There was no response. A few minutes later, she'd sent another to the same number.

Call me for time and place.

Still no response. Ten minutes later, she'd sent a third.

I wouldn't chance it if I were you. Call me or I will take you all down.

Wait a minute.
You all?
I tapped the phone number at the top, and three other phone numbers dropped down. It was a group text. The numbers all shimmered in their individual colors, settling into disjointed patterns. All except one.

The one I recognized.

Dru Hollis's phone number.

24

I
JOLTED OUT
of my chair, dropping Peyton's phone on my desk, staring at it as it bounced and fell to the floor, all the while Dru's number sending a beacon of lies at me. Turquoise, gray.
Cheater, liar.

She was threatening, in those texts, to take them all down. Including Dru. Had asked them to call to set up a place and time to meet.

Put the phone down.

A man's voice. Was it Dru's? I covered my ears, paced the length of my room and back, hearing the voice over and over in my head, trying to place it, to match it to his. I didn't know. It could have been Bill Hollis's voice. For that matter,
it could have been anyone else's. Gibson's. Arrigo Basile's. Or one of Luna's friends.

I left the phone on my floor.

I'D SAT THERE
so long, researching the Hollises, combing Peyton's phone, it was evening before I left the house. By the time I reached the hospital, it was full-on dark. I hurried through the parking lot, looking over my shoulder the whole time for Luna, or Vanessa, or both. I was hungry, but afraid to eat anything in my house, afraid to stop anywhere, to walk through a parking lot. Nothing seemed safe to me anymore. Nobody.

I had plans to see Dru that night, to meet him at his apartment. It was supposed to be an intimate meeting. A good time.

But how could I have a good time with him now?

Yet, I wanted to see him, to hear his explanation of why he'd never told me about the text, even after I told him about Luna. I needed to see how much he knew about the family business, about Hollywood Dreams, the Molly,
Double Rainbow
. But I needed to see him for other things, too. I needed to be reassured by his touch, by the colors that would swamp the room when we touched, that he wasn't involved in this. That he hadn't gotten the text. That he'd talked her out of whatever she was planning. That . . . something. Anything.
Otherwise it would mean I'd placed my trust—what little of it I had—in the wrong person. Again. It would mean Detective Martinez had been right, and that I'd been stupidly playing with fire all along. It would mean I'd chosen violet lust over myself, over Peyton.

Surely this made me one of those dumb, mooning girls. Surely this made me the very kind of girl I hated. The kind whose headlines would make me shake my head and goggle at their stupidity.

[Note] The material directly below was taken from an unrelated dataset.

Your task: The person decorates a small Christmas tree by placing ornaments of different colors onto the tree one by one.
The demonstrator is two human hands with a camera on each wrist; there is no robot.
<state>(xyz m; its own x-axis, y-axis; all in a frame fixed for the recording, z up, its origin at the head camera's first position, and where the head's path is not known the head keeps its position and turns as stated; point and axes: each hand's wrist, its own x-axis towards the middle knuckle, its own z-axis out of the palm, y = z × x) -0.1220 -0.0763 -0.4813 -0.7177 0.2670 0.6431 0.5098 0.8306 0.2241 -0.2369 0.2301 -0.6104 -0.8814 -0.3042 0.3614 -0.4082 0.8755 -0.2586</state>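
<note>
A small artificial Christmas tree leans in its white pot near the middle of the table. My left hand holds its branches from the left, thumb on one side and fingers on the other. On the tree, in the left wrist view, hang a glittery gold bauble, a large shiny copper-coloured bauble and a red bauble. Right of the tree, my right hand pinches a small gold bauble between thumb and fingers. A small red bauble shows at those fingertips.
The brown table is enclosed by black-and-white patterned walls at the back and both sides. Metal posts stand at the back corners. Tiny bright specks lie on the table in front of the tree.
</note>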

I headed straight for Peyton's room, not even pausing to listen for the footsteps that seemed to follow me everywhere. The closer I got, the more the urge to see her pressed in on me, and I found myself jogging down the hallway by the time I got to her floor. Nurses stopped and stared at me. I rounded the corner into Peyton's room and skidded to a stop.

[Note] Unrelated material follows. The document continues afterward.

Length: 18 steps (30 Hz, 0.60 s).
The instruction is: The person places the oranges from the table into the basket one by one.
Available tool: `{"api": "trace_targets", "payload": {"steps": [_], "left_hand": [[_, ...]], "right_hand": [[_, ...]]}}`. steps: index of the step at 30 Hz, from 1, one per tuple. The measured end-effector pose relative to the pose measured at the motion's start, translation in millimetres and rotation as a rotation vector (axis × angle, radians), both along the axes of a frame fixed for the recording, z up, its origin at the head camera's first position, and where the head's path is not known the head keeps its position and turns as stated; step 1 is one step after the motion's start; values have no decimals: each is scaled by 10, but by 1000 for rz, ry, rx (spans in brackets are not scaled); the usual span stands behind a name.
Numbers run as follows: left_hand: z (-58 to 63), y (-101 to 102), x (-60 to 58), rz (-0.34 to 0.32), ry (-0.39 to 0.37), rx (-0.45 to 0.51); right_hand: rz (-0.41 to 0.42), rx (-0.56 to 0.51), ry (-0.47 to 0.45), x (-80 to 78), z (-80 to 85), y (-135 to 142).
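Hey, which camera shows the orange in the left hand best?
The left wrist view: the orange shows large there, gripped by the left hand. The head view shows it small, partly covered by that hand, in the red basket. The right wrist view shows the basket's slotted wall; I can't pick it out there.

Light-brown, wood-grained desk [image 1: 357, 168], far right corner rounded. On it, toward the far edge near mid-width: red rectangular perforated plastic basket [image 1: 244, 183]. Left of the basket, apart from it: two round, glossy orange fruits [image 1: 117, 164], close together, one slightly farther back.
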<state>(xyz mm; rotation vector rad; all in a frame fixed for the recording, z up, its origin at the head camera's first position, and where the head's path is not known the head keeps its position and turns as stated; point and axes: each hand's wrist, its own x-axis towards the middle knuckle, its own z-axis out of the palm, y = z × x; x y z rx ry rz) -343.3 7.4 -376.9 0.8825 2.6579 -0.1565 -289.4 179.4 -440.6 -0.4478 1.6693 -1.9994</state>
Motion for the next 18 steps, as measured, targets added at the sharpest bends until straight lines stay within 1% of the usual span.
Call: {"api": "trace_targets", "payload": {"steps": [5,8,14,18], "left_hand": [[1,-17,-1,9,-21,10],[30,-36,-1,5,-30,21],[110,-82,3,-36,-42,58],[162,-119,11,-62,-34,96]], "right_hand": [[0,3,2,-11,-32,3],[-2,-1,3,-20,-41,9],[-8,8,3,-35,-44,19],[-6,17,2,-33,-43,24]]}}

Vee was sitting next to her bedside, tears streaking down her face in long lines of jet-black mascara. Behind her stood the guy I recognized as the drummer from Viral Fanfare but didn't actually know. On the far end of the room, sitting on the heat register, his arms folded, sat Gibson Talley.

“Oh,” I said, my hand covering my heart without my even realizing it.

Gibson Talley stood up, uncrossed his arms. He glared at me.

“I didn't expect . . . ,” I said. My throat had gone dry. “Why are you here?”

“I would ask the same of you,” Vee said. Her top lip was swollen and red from tears. “But we know that you're all up in Peyton's business. Never hung out with her once, never came to a single show, yet here you are again. Can't even let the poor girl die in peace.”

“Die?” I said, taking three hurried steps into the room.

“Don't get your hopes up. She's not dead yet. You still have time to pin this on any number of people in Brentwood,” the drummer said. He chewed on the inside of his lip piercing, making the skin surrounding it wiggle up and down in a deepening dimple.

“Listen, I know it wasn't you,” I said, turning to Gibson.

“No shit,” he said, his face hard. There were stitches on the side of his head, though the cut that they'd sewn together looked mostly healed. I felt a small pang of guilt.

“I'm really sorry, but you came after me.”

“I came to talk to you,” Gibson said.

“You put me in a choke hold. I had no other choice.” I turned to Vee. “And someone said you'd been asking about a will. Surely you can see how you guys looked guilty.”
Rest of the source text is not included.